Fresh Look at Old Subjects Plus Some New Things

At first glance, the class schedules Keisha and Sam received at orientation are almost identical to those in our first year of law school: contracts, torts, criminal law, property, and civil procedure, courses that have formed the substantive educational foundation of law students since 1870 when Harvard's dean, Christopher Columbus Langdell, invented the case method and thereby created the modern law school. Many topics Keisha and Sam will study in these core courses are those we struggled with--offer and acceptance, proximate cause, mens rea and actus reus--although, as would be expected, there are new legal twists and turns as courts manipulate the underlying principles and concepts to meet evolving circumstances and conditions.

A visit to one of Keisha and Sam's classes suggests that some things have changed dramatically. The first thing you notice is the absence of those enormous red and blue casebooks and the accompanying ubiquitous yellow legal pads that crowded students' desks. In their place, you observe every student working away at a laptop computer, free-standing state-of-the-art equipment not connected to either a power source or a data port. The second thing to strike you is the large projection screen that dominates the front of the classroom where a chalkboard may be expected. The professor, also armed with a powerful compact computer, has split the screen, on one side paging through the assigned electronic casebook and on the other walking through a hypothetical torts problem that includes audio and video clips of an accident, as well as a graphics and text explanation of the situation.
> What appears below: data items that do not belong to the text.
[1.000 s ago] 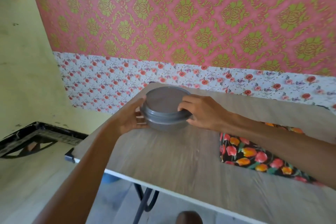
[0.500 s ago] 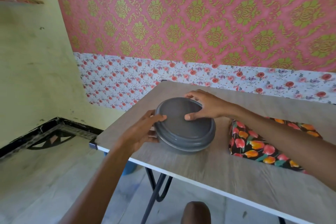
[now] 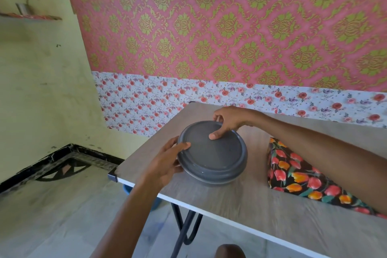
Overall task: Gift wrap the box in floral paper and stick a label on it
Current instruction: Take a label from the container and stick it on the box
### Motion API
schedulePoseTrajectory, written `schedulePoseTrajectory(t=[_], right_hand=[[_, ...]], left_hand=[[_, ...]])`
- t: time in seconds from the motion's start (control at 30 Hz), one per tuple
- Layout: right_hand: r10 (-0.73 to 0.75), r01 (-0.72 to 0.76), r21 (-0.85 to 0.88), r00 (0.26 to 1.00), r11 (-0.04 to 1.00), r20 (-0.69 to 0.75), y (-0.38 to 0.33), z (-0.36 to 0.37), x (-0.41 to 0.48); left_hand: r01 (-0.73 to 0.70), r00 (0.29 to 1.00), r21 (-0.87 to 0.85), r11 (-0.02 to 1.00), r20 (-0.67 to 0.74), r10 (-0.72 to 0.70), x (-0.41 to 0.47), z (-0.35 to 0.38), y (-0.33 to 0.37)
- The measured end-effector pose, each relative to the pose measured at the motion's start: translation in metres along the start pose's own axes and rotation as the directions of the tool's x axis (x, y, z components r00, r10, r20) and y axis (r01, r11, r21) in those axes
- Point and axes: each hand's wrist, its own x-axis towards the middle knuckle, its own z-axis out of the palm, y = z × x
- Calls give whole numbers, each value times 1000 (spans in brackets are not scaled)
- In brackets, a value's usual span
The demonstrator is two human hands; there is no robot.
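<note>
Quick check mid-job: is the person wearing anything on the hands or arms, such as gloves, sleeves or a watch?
Nothing worn shows. The left hand and right hand are bare, without gloves, and I see no rings. The left forearm and right forearm are uncovered up to the frame's edge: no sleeve, watch or bracelet in view.

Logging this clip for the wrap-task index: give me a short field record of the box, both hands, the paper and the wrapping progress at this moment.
box: round, grey, lidded, bare of paper, over the left part of the table
left hand: grips the box's near-left rim, thumb on top
right hand: grips the far rim, thumb on top
floral paper: black with a tulip print, lying on the table to the right of the box, partly under the right forearm
label: none in view
progress: wrapping not begun
</note>
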Motion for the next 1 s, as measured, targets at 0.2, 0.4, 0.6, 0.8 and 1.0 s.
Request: schedulePoseTrajectory(t=[0.2,0.4,0.6,0.8,1.0], right_hand=[[251,-257,357,966,898,65,23,11,-5],[232,-262,425,965,867,120,22,15,-8],[192,-228,404,973,886,127,20,21,-1],[168,-219,520,975,826,144,24,22,2],[204,-238,445,971,863,124,17,6,-5]], left_hand=[[-22,996,-97,995,-87,13,4,7,-3],[-16,996,-97,995,-84,8,8,10,-4],[-23,995,-31,999,-93,21,13,9,-4],[-29,998,37,999,-58,31,27,-5,-2],[-89,989,115,989,129,74,45,-9,30]])
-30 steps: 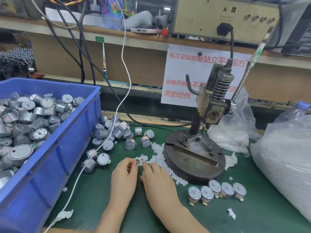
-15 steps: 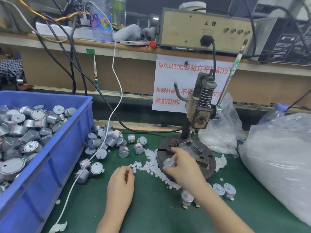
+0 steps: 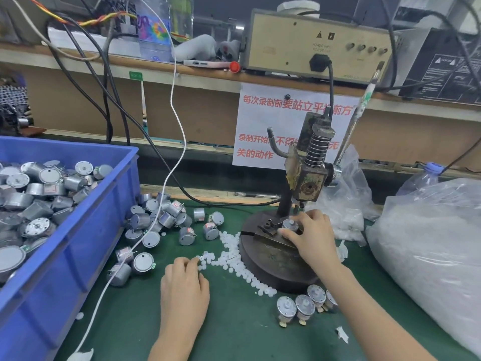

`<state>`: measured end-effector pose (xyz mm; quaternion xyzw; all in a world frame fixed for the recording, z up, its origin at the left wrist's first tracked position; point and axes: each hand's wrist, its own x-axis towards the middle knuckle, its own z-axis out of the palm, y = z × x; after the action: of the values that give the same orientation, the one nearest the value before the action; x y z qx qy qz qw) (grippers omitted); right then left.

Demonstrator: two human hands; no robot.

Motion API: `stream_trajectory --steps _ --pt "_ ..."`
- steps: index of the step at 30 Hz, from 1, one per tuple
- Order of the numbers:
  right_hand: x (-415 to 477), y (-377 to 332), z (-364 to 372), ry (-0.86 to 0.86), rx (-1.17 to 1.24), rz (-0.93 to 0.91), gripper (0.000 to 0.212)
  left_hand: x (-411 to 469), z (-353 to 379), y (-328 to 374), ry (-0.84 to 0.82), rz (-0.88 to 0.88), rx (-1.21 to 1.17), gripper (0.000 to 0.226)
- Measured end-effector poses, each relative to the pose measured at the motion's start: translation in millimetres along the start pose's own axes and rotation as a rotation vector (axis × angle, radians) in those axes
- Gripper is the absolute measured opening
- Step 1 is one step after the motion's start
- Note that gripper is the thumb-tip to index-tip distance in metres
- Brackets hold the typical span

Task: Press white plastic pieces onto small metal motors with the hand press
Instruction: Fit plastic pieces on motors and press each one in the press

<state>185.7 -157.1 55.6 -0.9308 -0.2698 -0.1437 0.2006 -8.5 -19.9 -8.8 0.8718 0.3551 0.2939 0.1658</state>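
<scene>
The right hand [image 3: 312,235] reaches onto the round base [image 3: 268,259] of the hand press [image 3: 307,178] and grips a small metal motor [image 3: 290,225] between thumb and fingers, holding it upright on the fixture just below the press's ram, a white piece showing on its top. The left hand [image 3: 184,280] rests palm down on the green bench [image 3: 234,334] near its front edge, fingers curled, the tips touching the trail of white plastic pieces [image 3: 234,256] that curves along the left side of the base; whether it pinches one I cannot tell. A row of motors [image 3: 304,306] stands in front of the base, beside the right forearm. More loose motors [image 3: 161,220] lie heaped toward the back left, next to a blue bin [image 3: 78,243] full of motors at the left edge. A large clear bag [image 3: 429,243] of white pieces fills the right edge.
</scene>
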Motion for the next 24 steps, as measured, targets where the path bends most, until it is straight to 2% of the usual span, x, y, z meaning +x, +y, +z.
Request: stream_trajectory --steps 5,8,11,14,18,19,21,24 --pt "0.2 2.2 4.0 -0.014 0.035 0.016 0.045 -0.4 -0.8 0.2 0.033 0.128 0.051 0.028" --pt "-4.6 4.9 5.0 -0.078 0.133 0.017 0.052 -1.5 -0.2 -1.5 0.022 0.116 0.033 0.025" --pt "-6.5 11.3 -1.9 0.031 0.388 0.041 0.049 -1.3 2.2 -4.6 -0.043 0.022 -0.035 0.008" --pt "7.3 8.2 -27.9 0.195 0.741 0.231 0.048 1.4 2.1 -6.1 -0.085 -0.007 -0.048 0.007" --pt "50.2 -8.6 -79.2 0.144 1.251 0.404 0.046 0.1 0.9 -3.7 -0.058 0.036 -0.095 0.013" --pt "60.7 -12.6 -91.2 0.123 1.323 0.432 0.044 0.1 0.2 -2.9 -0.062 0.024 -0.104 0.011" --pt "73.7 -20.4 -108.8 0.099 1.307 0.402 0.042 0.6 0.1 -3.7 -0.074 -0.002 -0.111 0.005" --pt "80.4 -28.0 -128.6 0.157 1.311 0.338 0.029 0.6 0.7 -4.4 -0.089 -0.021 -0.124 0.005"
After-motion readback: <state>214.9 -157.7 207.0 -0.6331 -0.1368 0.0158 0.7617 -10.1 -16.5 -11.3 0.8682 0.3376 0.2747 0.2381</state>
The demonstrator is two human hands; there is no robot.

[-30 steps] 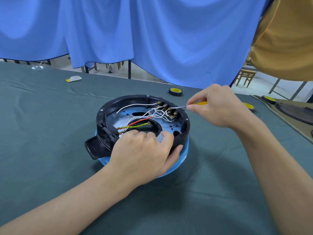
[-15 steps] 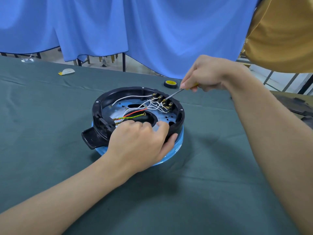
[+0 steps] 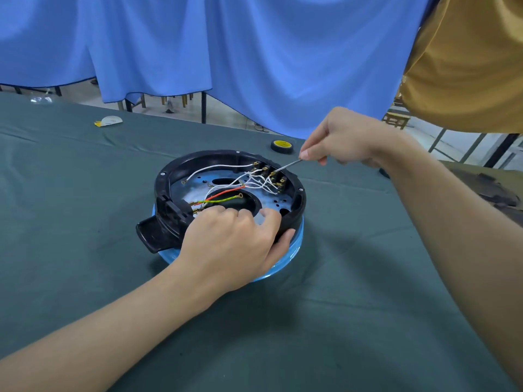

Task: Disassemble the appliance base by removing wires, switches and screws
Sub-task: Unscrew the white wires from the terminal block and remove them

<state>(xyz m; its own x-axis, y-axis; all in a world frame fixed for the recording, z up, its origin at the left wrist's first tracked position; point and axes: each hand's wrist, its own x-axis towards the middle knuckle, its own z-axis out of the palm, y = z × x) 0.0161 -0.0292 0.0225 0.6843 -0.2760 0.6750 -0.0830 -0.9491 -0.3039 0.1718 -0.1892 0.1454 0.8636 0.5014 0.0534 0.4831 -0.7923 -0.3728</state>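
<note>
A round black appliance base (image 3: 169,176) with a blue lower rim lies upside down on the green cloth. Inside it run white wires (image 3: 220,166), a red wire (image 3: 226,191) and a yellow-green wire (image 3: 223,200). Several brass-terminal switches (image 3: 271,175) sit along its far right wall. My left hand (image 3: 232,244) clamps the near rim, fingers inside, thumb outside. My right hand (image 3: 342,140) grips a screwdriver (image 3: 287,166) whose metal shaft slants down-left, with the tip at the switch terminals. The handle is hidden in my fist.
A roll of black tape with a yellow core (image 3: 281,146) lies just beyond the base. A white and yellow scrap (image 3: 109,121) lies far left on the cloth. Dark parts (image 3: 486,188) rest at the right edge. A blue curtain hangs behind; an ochre cloth hangs at the upper right.
My right hand rose from level with the base's rim to above and behind it, tilting the screwdriver steeper onto the terminals. My left hand has kept its hold on the rim.
</note>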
The professor tells the class to quickly search relevant legal data bases for cases involving similar situations and to compare them with the decision set forth in the principal case which is the focus of the group's analysis. The class settles into a concentrated hum of quiet conversation as students click-clack through variously stated search requests, hunting for appropriate precedent. A few minutes later, Keisha triumphantly announces isolation of three cases that appear to be on point. With a few swift keystrokes, Keisha follows the professor's instruction to display the citations to the three decisions on one side of the screen and to project her brief of the principal case on the other side. The professor then walks the class through a breakdown of the problem into component parts, hypertexting the group backward and forward, linking concepts studied earlier in the term with new theories soon to be encountered.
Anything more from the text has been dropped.